Wie die Untersuchungen im Mausmodell zeigten, startet die Signalkaskade im Nucleus parabrachialis, dem „Thermostat im Kopf“, das für die Wahrnehmung der Temperatur zuständig ist. „In diesem Areal haben wir im Gehirn von Mäusen, die eine Stunde lang einer Temperatur von 40 Grad Celsius ausgesetzt waren, die Aktivierung spezieller Zellen beobachtet“, berichtet Tibor Harkany vom Zentrum für Hirnforschung der MedUni Wien, der die Studie in Zusammenarbeit mit Tamas L. Horvath von der Yale University School of Medicine (USA) geleitet hat.

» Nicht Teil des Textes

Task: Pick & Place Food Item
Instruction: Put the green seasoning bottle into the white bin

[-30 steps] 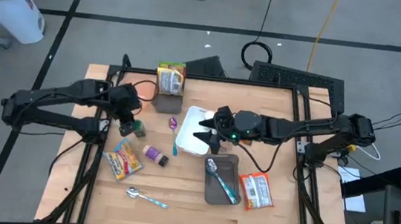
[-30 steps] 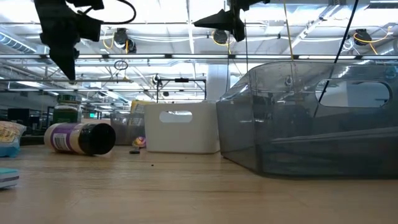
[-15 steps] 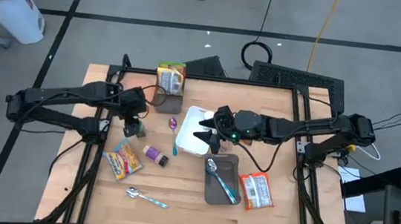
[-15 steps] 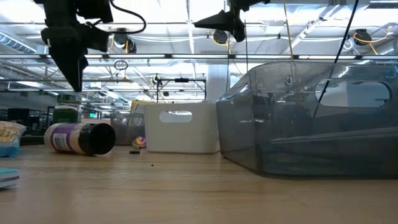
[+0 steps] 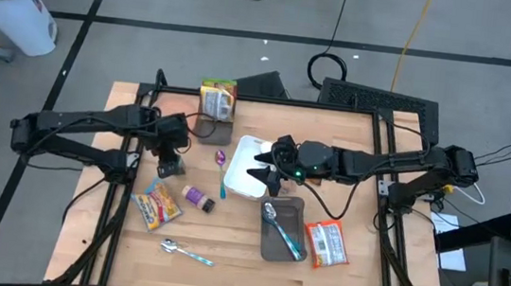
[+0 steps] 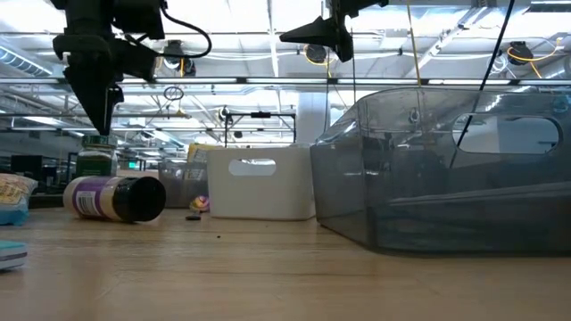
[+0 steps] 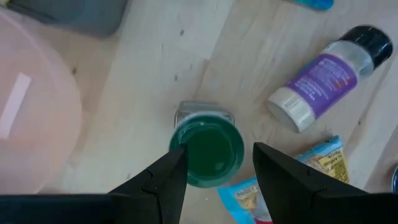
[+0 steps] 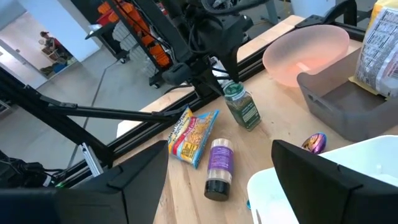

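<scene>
On the table's left side, left gripper [image 5: 170,158] is hovering above green-lidded jar [image 7: 208,149], fingers apart, jar standing upright beside purple bottle [image 5: 198,198] lying flat. Right gripper [image 5: 257,174] is waiting spread wide over white bin [image 5: 247,152], grey bin [image 5: 281,241] sitting nearby.

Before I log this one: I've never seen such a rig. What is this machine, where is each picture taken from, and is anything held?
Two dark robot arms work at a wooden table. One camera looks straight down, one sits at table-top height, and one rides on each wrist. The left pincer hangs open just above an upright green-lidded jar, gripping nothing. The right pincer waits open over the white bin. Also on the table: a purple-labelled bottle on its side, a snack packet and a grey tray with a spoon.
</scene>
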Tool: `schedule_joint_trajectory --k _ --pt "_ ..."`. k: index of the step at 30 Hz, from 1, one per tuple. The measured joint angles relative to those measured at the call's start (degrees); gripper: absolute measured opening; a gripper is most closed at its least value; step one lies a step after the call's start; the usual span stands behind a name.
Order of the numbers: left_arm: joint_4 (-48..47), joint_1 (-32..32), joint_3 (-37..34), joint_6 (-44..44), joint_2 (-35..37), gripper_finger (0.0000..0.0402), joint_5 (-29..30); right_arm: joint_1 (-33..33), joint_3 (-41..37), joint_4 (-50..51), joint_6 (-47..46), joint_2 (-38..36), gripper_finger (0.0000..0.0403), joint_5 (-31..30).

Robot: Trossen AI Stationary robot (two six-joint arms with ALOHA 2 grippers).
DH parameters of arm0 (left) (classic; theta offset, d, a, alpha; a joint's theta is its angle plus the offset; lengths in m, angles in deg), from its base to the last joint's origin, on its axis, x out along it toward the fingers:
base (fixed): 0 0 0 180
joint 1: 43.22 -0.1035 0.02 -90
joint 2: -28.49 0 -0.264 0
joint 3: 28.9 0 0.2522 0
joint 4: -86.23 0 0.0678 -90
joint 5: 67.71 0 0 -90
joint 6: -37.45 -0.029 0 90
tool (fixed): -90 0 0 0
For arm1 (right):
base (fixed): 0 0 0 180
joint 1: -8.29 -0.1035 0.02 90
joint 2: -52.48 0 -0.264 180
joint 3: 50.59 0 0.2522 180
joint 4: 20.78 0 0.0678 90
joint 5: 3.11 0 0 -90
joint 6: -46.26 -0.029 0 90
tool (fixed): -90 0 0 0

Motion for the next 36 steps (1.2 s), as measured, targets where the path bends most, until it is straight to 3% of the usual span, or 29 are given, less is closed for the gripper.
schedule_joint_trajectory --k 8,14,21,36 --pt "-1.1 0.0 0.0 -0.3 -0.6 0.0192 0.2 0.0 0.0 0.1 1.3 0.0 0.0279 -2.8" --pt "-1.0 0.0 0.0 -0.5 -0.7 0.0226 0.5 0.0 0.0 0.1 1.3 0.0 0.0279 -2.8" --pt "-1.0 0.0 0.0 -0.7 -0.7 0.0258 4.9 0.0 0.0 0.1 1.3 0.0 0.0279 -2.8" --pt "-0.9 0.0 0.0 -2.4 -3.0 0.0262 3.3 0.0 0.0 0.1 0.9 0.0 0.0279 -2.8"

Diese Zellen strecken ihre Fortsätze (Axone) in den Hypothalamus aus, wo jene Neurone sitzen, die die Nahrungsaufnahme koordinieren. Die Signalübertragung auf diese Neurone erfolgt aber nicht direkt, sondern über spezialisierte Zellen namens Tanyzyten. Tanyzyten kleiden die Wand des dritten Ventrikels, also eines der vier Hohlräume des Gehirns, aus und sind dafür bekannt, für die Kommunikation mit entfernten Zielen Signalmoleküle in die Gehirn-Rückenmark-Flüssigkeit abzugeben. Im Gegensatz zu dieser allgemeinen Ansicht zeigten die Studienautor:innen, dass die nach außen ragenden Strukturen der Tanyzyten in das Hirngewebe eindringen und schließlich mit jenen Neuronen in Kontakt treten, die zur Nahrungsaufnahme anregen. „Der von uns entdeckte Signalweg zeigt also, dass die Einwirkung von Hitze nicht wie bisher angenommen das Sättigungsgefühl beeinflusst. Vielmehr wird über die Freisetzung eines bestimmten Wachstumsfaktors die Aktivität jener Gehirnzellen gehemmt, die zur Nahrungssuche und -aufnahme anregen“, präzisiert Harkany die Studienergebnisse.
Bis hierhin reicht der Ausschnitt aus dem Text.